Чом-Чорос
Фотография автора.)
Вертолёт резко пошёл на снижение и заскользил над водой, почти касаясь колёсами поверхности неспокойного моря. Мощные потоки воздуха от лопастей падали вниз, придавливали и сглаживали крутую волну, беснующуюся под брюхом вертолёта.
«Быстро одевай жилет! Горючее кончилось. Будем садиться на воду», – с этими словами бортмеханик ворвался в салон вертолёта и протянул мне оранжевый спасательный жилет. Но увидев, что у меня руки заняты, бросил жилет на алюминиевую скамейку рядом со мной, а сам развернулся и резко отбросил в сторону на противоположном борту вертолёта дверь. «Молодец, – подумал я, – знает, что делать. При ударе о воду двери вертолёта обычно заклинивает.». Рёв двигателей и свежий морской воздух одновременно ворвались в салон вертолёта, принося с собой чувство тревоги и надвигающейся беды. Руки у меня и вправду в этот момент были заняты. В одной руке у меня был большой кусок чёрного хлеба, во второй – не меньший кусок копчёной нельмы.

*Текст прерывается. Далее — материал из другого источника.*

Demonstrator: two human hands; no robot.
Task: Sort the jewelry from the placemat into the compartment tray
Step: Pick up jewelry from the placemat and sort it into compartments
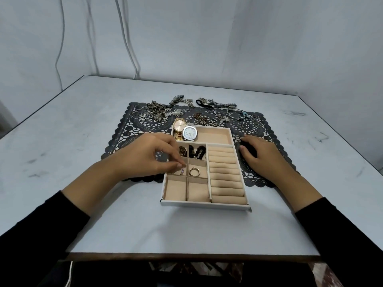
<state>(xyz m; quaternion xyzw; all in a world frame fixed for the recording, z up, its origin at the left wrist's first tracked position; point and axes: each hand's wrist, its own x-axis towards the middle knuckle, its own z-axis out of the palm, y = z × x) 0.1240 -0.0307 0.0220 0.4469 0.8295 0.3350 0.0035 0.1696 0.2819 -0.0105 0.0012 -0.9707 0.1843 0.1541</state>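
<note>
Head view: small stone-set ring [182, 171], pinched in the left hand [157, 154], hangs over a square cell of the beige velvety tray [205, 205] — round gold band [194, 171] in the next cell — while the right hand [263, 156] lies flat, fingers relaxed, on the dark lace placemat [259, 125].

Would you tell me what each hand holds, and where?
Left hand pinches a small ring by its upper edge over the tray; right hand holds nothing.

Looks like a makeshift recording corner: pale wrinkled sheet backdrop [228, 38] across the upper frame, thin white cables [129, 44] hanging upper left, white marbled surface [186, 230] below.
</note>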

Одеваю жилет, плотно затягиваю ремни, чтобы его не сорвало волной после приводнения вертолёта, благо, в последней водной пятёрке по Ка–Хему в Саянах я в совершенстве отработал технику плавания в спасательном жилете при переворотах байдарки в порогах этой мощной сибирской реки. В голове быстро прокручивается картина посадки-падения на воду. Сильный удар о воду. Разлетающиеся во все стороны обломки лопастей от соприкосновения с водой. Удар приходится обычно на правый борт – на тот, где я сейчас сижу и где находится запасной бак с керосином, который, часто загорается при аварии вертолёта. Правда, горючее, как сказал бортмеханик, уже кончилось, значит, гореть нечему. В любой, даже самой тяжёлой ситуации, всегда можно найти положительные моменты. Переворот вертолёта двигателями вниз и его уход под воду и, если я до этого этапа ещё доживу, встреча с ледяной водой бурного Моря Лаптевых, заплыв в которой не бывает слишком долгим. Вертолёт тонет очень быстро, через несколько минут на воде останутся только затягивающаяся воронка от ушедшей под воду машины и те счастливчики, кто уцелел при падении и смог быстро оставить борт вертолёта. При ударе вертолёта о воду первой часто страдает голова. На автомате плотно натягиваю и застёгиваю свою шапку, сшитую мехом внутрь, чтобы голова всегда была сухой. Может, смягчит удар. Правда, в этом случае сухой она явно не останется, но хоть голове будет немного теплее, когда буду плавать в море.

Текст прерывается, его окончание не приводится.